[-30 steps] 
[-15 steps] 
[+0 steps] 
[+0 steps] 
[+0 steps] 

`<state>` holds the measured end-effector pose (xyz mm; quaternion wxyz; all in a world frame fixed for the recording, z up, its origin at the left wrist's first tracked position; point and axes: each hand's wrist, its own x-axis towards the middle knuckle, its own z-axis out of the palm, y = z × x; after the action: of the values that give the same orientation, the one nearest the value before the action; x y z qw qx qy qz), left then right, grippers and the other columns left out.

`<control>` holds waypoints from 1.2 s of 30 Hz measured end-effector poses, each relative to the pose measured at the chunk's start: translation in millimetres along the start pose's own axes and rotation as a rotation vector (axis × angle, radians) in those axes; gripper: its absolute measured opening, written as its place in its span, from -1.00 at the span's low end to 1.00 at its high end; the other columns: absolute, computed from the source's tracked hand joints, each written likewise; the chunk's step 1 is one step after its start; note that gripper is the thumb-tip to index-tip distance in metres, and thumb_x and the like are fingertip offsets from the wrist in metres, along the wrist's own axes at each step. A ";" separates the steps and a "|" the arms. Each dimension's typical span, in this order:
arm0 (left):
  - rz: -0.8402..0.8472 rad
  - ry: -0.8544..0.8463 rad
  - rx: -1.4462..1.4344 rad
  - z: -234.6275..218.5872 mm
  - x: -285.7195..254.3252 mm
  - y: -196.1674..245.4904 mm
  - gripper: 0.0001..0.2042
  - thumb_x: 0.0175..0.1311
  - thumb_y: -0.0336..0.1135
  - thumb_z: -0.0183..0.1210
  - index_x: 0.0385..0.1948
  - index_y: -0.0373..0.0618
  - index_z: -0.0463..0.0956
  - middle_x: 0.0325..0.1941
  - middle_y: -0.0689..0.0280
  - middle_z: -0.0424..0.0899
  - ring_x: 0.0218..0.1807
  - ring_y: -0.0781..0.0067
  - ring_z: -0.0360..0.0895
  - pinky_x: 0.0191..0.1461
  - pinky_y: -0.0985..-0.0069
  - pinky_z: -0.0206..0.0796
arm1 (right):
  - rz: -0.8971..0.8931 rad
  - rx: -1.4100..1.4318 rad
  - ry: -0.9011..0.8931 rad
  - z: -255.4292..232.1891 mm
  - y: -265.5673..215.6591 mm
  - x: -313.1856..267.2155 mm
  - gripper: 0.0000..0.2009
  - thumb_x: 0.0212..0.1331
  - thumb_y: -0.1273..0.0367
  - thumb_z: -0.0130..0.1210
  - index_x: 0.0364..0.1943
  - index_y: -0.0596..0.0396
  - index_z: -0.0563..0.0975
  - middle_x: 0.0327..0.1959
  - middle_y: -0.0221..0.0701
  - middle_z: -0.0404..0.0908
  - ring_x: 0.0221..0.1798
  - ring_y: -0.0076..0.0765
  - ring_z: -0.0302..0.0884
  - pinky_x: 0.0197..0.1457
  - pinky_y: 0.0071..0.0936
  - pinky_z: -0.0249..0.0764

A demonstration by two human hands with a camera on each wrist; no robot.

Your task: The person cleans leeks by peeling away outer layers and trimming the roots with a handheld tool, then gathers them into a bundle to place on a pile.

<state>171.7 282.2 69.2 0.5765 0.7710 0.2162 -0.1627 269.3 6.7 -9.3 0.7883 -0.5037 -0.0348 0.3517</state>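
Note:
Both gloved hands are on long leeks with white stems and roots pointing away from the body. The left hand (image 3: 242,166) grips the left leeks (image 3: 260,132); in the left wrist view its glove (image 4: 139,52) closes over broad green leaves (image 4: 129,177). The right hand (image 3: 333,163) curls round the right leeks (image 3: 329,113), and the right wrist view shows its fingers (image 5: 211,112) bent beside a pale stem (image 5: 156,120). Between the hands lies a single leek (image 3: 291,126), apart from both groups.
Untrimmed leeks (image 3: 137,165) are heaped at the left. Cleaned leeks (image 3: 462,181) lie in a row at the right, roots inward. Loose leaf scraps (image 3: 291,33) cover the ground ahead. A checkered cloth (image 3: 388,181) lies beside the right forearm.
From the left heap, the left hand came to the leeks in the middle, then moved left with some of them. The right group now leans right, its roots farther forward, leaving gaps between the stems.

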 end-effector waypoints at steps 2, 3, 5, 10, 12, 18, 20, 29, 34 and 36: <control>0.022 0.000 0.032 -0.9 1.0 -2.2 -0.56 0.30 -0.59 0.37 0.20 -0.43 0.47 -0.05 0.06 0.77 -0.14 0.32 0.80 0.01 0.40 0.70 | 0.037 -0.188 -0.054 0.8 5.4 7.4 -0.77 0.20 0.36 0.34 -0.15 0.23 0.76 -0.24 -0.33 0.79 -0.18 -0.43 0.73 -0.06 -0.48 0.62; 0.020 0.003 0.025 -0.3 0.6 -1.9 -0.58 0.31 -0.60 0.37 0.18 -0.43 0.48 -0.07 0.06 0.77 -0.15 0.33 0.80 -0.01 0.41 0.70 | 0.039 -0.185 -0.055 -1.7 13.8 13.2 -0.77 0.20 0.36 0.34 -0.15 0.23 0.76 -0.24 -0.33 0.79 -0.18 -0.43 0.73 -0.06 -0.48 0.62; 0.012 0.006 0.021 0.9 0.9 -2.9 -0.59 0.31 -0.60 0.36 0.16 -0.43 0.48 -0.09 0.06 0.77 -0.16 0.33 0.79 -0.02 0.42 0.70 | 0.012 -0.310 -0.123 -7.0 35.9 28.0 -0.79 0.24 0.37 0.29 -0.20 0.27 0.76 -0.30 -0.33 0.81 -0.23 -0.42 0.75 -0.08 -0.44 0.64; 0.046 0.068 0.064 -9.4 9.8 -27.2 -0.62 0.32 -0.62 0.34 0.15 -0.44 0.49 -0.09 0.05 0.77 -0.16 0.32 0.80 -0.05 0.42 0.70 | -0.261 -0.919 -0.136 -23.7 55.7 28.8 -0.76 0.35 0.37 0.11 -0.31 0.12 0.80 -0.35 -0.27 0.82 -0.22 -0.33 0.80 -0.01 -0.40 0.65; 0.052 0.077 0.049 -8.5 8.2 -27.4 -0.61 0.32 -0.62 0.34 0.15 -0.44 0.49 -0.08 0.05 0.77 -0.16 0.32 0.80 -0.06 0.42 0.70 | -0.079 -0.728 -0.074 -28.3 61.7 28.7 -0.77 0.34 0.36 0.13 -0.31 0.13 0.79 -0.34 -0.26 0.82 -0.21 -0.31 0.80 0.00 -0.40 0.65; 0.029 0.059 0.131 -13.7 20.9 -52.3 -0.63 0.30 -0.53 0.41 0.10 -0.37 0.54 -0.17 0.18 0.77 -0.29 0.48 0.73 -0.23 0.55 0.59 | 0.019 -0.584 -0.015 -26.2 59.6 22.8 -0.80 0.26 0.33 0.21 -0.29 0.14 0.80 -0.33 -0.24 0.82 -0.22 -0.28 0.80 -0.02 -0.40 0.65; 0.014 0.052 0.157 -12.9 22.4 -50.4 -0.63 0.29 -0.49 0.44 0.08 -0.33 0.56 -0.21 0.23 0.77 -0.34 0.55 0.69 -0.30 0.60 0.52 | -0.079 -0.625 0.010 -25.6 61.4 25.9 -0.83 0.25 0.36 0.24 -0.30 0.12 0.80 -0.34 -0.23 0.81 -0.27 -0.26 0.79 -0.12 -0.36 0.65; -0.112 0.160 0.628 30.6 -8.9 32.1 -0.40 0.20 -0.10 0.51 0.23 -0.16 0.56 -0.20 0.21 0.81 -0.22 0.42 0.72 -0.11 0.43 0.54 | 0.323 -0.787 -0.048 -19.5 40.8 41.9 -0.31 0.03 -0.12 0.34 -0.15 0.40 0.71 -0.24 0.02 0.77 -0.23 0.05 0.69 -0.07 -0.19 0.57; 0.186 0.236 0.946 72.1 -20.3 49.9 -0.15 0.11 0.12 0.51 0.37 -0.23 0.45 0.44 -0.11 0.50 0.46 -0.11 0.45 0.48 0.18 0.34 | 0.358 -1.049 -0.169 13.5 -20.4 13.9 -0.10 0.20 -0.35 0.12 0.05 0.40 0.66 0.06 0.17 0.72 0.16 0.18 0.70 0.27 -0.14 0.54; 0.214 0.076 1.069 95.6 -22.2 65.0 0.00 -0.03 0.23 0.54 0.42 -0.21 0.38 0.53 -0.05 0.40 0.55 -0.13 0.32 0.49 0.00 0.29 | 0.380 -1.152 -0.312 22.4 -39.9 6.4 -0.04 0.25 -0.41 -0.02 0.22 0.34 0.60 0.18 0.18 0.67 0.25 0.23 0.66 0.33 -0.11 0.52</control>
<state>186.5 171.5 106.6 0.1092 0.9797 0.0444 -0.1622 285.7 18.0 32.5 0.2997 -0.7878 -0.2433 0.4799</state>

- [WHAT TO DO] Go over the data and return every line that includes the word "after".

- [WRITTEN RESPONSE]
`<state>` holds the measured end-effector pose (xyz mm; quaternion wxyz; all in a world frame fixed for the recording, z up, its origin at the left wrist's first tracked position; point and axes: each hand's wrist, its own x-axis towards the middle knuckle, its own z-axis out of the palm, y = z × x; after the action: of the values that give the same orientation, the one nearest the value before the action; x y z qw qx qy qz), left then right, grippers and the other columns left out.
`<control>` holds waypoints from 1.2 s of 30 Hz measured end-effector poses, each relative to the pose measured at the chunk's start: translation in millimetres along the start pose's own axes and rotation as a rotation vector (axis × angle, radians) in those axes; gripper: its absolute measured opening, written as its place in its span, from -1.00 at the span's low end to 1.00 at its high end; the other columns: absolute, computed from the source's tracked hand joints, each written likewise; the chunk's step 1 is one step after its start; note that gripper is the thumb-tip to index-tip distance in metres, and thumb_x and the like are fingertip offsets from the wrist in metres, along the wrist's own axes at each step. A ";" separates the steps and a "|" the arms. Each dimension's typical span, in this order:

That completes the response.